The economic data reflects a generally stable and resilient economy but highlights areas of both strength and concern
Inflation Control:
The controlled inflation rates in both Mainland Tanzania and Zanzibar, particularly Mainland’s low 3.1%, indicate effective management of price stability amid global inflationary pressures. Zanzibar’s slightly higher rate of 5.1% reflects regional differences but still aligns with manageable levels. This stability in prices suggests consumers are less impacted by volatile prices, particularly for essential goods.
Interest Rates and Monetary Policy:
The increase in lending rates to 15.53% and the slight narrowing of the deposit-lending spread indicates tighter credit conditions, likely aimed at controlling inflation. The Bank of Tanzania’s cautious monetary policy with the 6% Central Bank Rate (CBR) signals an intent to stabilize liquidity in the economy, especially considering seasonal demands. Higher lending rates, however, may slightly discourage borrowing and investment, especially in small enterprises.
Government Revenue and Spending:
The government nearly met its revenue target in August (98.8%), showing strong tax compliance and collection efficiency. However, with total spending surpassing revenue, there is a budget deficit, indicating reliance on borrowing. Prioritizing essential expenditure and fiscal consolidation efforts reflects a balanced approach to managing resources.
Debt Management:
The national debt reaching USD 45.05 billion (with 73% as external debt) is a point of concern. While manageable in the short term, it emphasizes Tanzania’s reliance on foreign funding, which could be risky if global financing conditions worsen. However, the controlled growth in domestic debt reflects prudent management of internal resources and risk.
External Sector Performance and Trade:
Tanzania’s current account deficit narrowed significantly, supported by a strong export performance, particularly in tourism and commodity exports (e.g., gold). The tourism sector's robust recovery and increased exports contribute positively to foreign exchange reserves, which remain above the 4-month import benchmark. This performance strengthens Tanzania’s economic resilience and external stability, though the shilling’s depreciation signals pressures on the currency.

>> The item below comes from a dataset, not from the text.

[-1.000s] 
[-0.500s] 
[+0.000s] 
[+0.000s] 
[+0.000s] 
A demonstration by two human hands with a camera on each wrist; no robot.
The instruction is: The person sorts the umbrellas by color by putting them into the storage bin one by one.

Zanzibar's Economic Health:
Zanzibar’s growth in sectors like trade, financial services, and construction suggests diversification and steady economic development. The revenue collection in Zanzibar reaching 88.6% of its target also reflects improved fiscal management, though budget deficits still exist. This performance points to Zanzibar’s gradual but steady economic progression in line with Mainland Tanzania, driven by tourism and trade.